Project Repat: Creating Fair Wage Jobs While Recycling Old T-Shirts

The company "upcycles" memorable clothing items to create various products like quilts.

Photo via Project Repat

Photo via Project Repat

For many people, old t-shirts are like trophies, says Nathan Rothstein.

Some shirts remind them of a race they won, an intramural sport they took part in, or possibly a charity event they contributed to. But once the excitement of the day is done, the shirts just become clutter in the closet.

But Rothstein’s company, Project Repat, is helping people clear out the piles of worn cotton by compiling a comforting memorial of the t-shirts, and creating local jobs at the same time.

Project Repat’s mission is to take the old clothes that are otherwise just claiming drawer space, and repurpose them for a niche market which includes runners, college students, and people who tend to hoard the linen memories. “It’s like in [Little League] when you played baseball and got a trophy…t-shirts are the adult version of that.
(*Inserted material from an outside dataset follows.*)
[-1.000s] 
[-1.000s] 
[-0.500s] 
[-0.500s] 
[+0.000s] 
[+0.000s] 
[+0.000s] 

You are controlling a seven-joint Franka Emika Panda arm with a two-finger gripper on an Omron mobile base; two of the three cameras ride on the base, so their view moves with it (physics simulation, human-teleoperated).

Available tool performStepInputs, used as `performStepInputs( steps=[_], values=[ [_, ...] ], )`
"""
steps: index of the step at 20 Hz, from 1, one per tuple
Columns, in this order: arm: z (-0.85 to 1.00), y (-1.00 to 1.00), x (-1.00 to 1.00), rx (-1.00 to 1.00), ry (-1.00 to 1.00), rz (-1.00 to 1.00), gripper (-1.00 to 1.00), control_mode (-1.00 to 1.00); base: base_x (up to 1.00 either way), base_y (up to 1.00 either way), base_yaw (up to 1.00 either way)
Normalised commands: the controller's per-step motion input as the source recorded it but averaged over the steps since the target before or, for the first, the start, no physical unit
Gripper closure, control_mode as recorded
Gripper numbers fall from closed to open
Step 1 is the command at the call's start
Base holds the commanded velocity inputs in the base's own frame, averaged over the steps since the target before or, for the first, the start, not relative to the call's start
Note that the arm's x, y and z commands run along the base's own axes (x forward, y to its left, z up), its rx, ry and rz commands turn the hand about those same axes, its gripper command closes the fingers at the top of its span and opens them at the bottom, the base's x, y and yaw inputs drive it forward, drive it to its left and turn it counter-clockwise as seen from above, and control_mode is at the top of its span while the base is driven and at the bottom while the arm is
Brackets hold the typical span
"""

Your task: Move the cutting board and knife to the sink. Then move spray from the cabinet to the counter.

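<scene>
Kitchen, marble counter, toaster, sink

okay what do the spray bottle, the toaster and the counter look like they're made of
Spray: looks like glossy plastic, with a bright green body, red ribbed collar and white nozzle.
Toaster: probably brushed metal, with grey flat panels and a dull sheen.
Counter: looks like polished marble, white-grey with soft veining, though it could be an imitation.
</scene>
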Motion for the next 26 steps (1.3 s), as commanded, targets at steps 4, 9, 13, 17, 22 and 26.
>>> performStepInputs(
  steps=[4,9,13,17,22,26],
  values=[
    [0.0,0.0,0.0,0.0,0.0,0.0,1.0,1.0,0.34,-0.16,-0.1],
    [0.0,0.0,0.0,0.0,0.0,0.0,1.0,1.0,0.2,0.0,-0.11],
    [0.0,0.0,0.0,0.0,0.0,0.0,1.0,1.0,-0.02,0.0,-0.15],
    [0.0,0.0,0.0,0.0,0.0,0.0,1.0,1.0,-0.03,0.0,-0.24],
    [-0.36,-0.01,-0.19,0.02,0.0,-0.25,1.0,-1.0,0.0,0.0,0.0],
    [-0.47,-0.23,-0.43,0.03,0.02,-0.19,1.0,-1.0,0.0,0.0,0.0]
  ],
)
It’s your only tangible part of a certain accomplishment,” he says. “What ends up happening, is a lot of people store them in their closets because there is some memory associated with them. But they no longer wear them. We wanted an easy process for them to preserves those memories,” says Rothstein, a UMass Amherst graduate. Rothstein launched the business with Newton-native Ross Lohr in February last year.

Customers interested in keeping the memories in tact simply go on Project Repat’s website, request a quilt size, and the company then ships a prepaid envelope to them. From there, they ship the t-shirts back, and soon, a soft, square memory is created.

Unlike other companies that create these textiles for customers, Project Repat, which has headquarters in Dudley Square, sources other locally-owned businesses to stitch together the t-shirt memories, supporting employees with fair wage jobs. Project Repat works with manufacturers in Fall River, at Precision Sportswear, in Lawrence, at 99Degrees Custom Manufacturing, and with NuPath, a non-profit organization that employs people with disabilities. “We wanted to figure out how to turn all of these shirts, made from outside the U.S., into U.S. jobs. The social side of our business is integrated fully into the overall business. We don’t see it as ‘we make all of our stuff in China and we give a percentage to a non-profit’…we incorporated this into our business so customers know it’s helping U.S. jobs.”

And it shows. The company has already sold $1 million worth of blankets since it first launched, while saving 150,000 t-shirts from going into landfills. Rothstein launched the business with Newton-native Ross Lohr last February.

Looking to go beyond just blankets the company launched a Kickstarter campaign, which recently suprassed its fundraising goal, raising more than $20,000, and will move onto making more products out of old t-shirts, including tote bags, neck ties, and even laptop cases and onesies for babies.

But Rothstein has an inkling that the blanket will remain the top seller in the “upcycled” t-shirt business. “People hang them up, people use them on couches, or even to sleep with…it represent their life and who they are. All of those shirts are in one place. It’s also great conversation piece,” he says.